Howard might be the only friend left that resonates with Lucky's twilight nightmares. Ascribing galactic meaning to his tortoises, Howard chooses to be in awe at every possible moment. Lucky still has a knack in upsetting the open-minded Howard, but only due to his brash form of prophecy.
Not a particularly wise man, Lucky gains insight that is indecipherable to his peers. A deteriorating man stuck in a town that shrinks whenever his knowledge expands. A mortal coil suffocates his desire to thumb through etymology, and sends him into the desert to examine callous cacti.
lovine
22/11/2022 16:33
Last movie one actor films is always a sad occasion even if that actor lives to be over 90 as Harry Dean Stanton did.

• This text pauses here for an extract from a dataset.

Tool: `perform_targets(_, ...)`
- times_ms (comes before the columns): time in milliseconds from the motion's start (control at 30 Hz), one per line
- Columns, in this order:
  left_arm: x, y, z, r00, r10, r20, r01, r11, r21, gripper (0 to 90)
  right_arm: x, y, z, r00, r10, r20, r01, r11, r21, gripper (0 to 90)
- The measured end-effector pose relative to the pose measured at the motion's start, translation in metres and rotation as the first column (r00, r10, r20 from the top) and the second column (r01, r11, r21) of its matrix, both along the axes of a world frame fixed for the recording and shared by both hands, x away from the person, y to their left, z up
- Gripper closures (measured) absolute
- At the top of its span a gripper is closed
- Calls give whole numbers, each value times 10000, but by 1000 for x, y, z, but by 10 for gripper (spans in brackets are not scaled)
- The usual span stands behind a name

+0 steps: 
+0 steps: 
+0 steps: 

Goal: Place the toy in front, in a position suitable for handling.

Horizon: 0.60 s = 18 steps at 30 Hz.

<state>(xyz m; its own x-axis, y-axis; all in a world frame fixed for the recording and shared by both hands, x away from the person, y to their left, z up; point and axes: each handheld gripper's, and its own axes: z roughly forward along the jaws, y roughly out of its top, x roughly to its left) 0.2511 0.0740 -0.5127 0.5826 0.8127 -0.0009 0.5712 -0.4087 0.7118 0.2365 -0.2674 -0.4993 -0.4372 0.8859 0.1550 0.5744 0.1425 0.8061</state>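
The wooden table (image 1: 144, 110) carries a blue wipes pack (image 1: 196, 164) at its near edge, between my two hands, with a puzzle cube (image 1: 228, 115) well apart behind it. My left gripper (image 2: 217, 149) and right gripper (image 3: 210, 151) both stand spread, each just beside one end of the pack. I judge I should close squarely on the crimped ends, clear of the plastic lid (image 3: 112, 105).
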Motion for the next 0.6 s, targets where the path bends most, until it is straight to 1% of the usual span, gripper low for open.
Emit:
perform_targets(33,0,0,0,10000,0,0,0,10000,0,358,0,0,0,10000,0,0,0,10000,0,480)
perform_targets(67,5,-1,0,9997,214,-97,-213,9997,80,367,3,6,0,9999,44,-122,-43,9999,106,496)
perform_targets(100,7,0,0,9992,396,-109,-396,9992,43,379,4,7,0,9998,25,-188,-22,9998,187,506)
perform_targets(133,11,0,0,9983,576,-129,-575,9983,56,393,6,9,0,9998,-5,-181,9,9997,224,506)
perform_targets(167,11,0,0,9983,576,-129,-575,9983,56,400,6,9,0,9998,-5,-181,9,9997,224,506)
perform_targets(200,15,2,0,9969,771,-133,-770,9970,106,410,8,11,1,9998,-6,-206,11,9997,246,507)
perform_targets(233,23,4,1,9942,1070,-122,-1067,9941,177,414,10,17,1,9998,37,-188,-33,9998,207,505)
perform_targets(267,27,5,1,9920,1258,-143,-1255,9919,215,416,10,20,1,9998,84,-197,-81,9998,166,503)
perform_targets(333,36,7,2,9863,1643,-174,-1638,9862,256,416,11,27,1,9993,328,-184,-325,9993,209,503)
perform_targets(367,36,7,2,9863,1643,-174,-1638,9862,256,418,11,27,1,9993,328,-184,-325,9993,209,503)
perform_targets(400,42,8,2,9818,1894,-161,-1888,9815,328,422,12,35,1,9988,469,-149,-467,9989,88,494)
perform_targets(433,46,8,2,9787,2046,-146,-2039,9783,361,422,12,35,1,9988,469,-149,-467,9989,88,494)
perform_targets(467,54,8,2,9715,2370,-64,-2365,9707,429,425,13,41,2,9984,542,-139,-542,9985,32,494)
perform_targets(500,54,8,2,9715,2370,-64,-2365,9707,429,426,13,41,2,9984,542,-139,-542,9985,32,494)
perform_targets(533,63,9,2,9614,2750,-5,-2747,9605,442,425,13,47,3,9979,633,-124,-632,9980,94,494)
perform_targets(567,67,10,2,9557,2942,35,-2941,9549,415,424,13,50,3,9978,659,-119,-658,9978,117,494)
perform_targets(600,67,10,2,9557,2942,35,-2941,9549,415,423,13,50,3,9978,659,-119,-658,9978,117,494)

This fact represent the main quality of ''Lucky'', a painfully slow story about the 91-year old atheist starting nowhere and leading us there. Long cuts, wide frames will mimic the spirit of ''Paris, Texas'' but in an empty way, as so will the vague and disdainful dialogues of the other characters irritate the mind of even a beyond average viewer.

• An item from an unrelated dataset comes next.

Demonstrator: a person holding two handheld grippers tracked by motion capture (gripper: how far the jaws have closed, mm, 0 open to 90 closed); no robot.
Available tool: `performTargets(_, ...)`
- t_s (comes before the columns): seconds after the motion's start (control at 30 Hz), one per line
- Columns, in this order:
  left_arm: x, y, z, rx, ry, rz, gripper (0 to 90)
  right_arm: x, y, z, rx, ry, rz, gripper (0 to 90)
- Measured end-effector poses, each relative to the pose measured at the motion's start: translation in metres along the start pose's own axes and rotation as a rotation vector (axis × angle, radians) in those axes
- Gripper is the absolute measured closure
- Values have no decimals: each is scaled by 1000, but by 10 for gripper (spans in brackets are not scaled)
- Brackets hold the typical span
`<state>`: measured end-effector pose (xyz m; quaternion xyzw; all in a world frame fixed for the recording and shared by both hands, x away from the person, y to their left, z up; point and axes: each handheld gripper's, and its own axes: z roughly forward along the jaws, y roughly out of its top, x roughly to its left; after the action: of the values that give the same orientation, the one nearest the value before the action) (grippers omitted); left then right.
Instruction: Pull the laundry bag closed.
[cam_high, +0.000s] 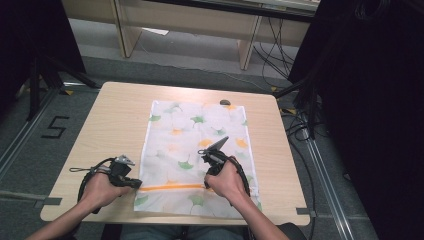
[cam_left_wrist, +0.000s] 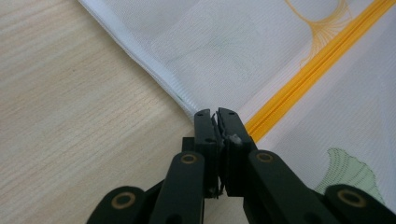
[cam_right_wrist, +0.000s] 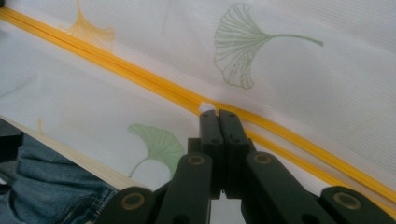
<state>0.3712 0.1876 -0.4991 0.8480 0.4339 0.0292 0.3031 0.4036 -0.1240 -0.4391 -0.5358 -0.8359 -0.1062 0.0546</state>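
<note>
Hand-held grippers, two in all, are both down on one ginkgo-print mesh zipper bag (cam_high: 197, 150) that lies flat on the single tabletop (cam_high: 112, 120). The left hand-held gripper (cam_left_wrist: 215, 114) has its jaws pressed together on the bag's white hemmed edge, right where the orange zipper (cam_left_wrist: 317, 63) ends; in the high view it sits at the bag's near left side (cam_high: 135, 183). The right hand-held gripper (cam_right_wrist: 217, 113) stands farther along the same zipper line (cam_right_wrist: 140, 77), its jaws closed around a small white tab that looks like the zipper pull (cam_right_wrist: 206, 107), though the tab is too small to be certain.

Judging by this, the step in hand is working the zipper: one end is pinned, the slider is gripped. The next move would call for the left hand-held gripper to keep the hem taut and flat while the right draws the pull straight along the orange track, low and parallel to the tabletop, so the thin mesh does not bunch or lift.

Counted, largest first: one tabletop, one bag, two hand-held grippers, one zipper, one pull tab. One small dark object (cam_high: 225, 102) lies beyond the bag's far edge, well away from both grippers.
</note>
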Motion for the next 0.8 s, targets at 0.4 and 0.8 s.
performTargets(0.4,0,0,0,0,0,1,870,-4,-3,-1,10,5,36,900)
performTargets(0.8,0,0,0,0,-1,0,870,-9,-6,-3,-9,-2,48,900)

''Lucky'' is the last movie of a really great actor and nothing more than that.
Mimi
22/11/2022 16:33
Lucky is both eerie and alluring in that it hasn't just turned out to be Harry Dean Stanton's swan song, it's as if all of those involved in the making of it were watching the Grim Reaper approach Mr. Stanton from a distance during filming.They were certainly aware - and impressed - that he was 90 years old. There's not a bad performance in the whole film; everyone gives a thoughtful, elegant performance as if there is no room for childishness in the presence of the approaching death of their friend. Surely Mr. Stanton could feel to the core that his days were numbered, and wow did that make for an eloquent performance in a role perfectly suited for him. Despite Lucky being a film about the waning of life, it's not a morose film; the message seems to be that while death is scary, you can still smile at it, and still smile till the end. And while you lose some liveliness as you grow old, that doesn't mean that you have to lose your feistiness. As much as I enjoyed Lucky, I also believe that a good filmmaker could have followed almost any old man for a few weeks with a video camera and come up with an equally interesting film. Lucky is essentially one down-to-earth old man's tale of a rather unexciting present-day life, and that's about it...but maybe that's special in itself. Still, I didn't see a whole lot that was fantastic about it beyond Mr. Stanton's performance. But there's no denying that it's a well-made film, with poignant and sometimes amusing moments, moving stories from the distant past, and many good shots of the desolate, solitary desert.
eijayfrimpong
22/11/2022 16:32
Just recently saw an independent film called "Lucky" with the now late character actor Harry Dean Stanton and clearly it was a touching swan song for Harry and for those who viewed it. Stanton is Lucky a living 90 year old man who's probably at the end of the tunnel despite okay health. And you guessed it he's set in his ways especially with the belief that he doesn't want to face death or he's not too set on the believe of a higher power.
Living in the southwest Lucky's days are spent walking, and going to the local bar and diner to drink and he passes his time during the day after getting up working puzzles and watching game shows. Plus he even smokes some weed with a new African American female friend. And the chats and visits with locals and friends help Lucky move along.
Still thru it all this old man is set in his ways he who doesn't want new acceptance or change in which he fears in his small town life it's a long last reflection on life and being who he is. The supporting cast is well rounded here with David Lynch, Ed Begley Jr., Tom Skeritt and others. Overall well done film of one looking at their life and surroundings and coming to terms with time and reflection without change.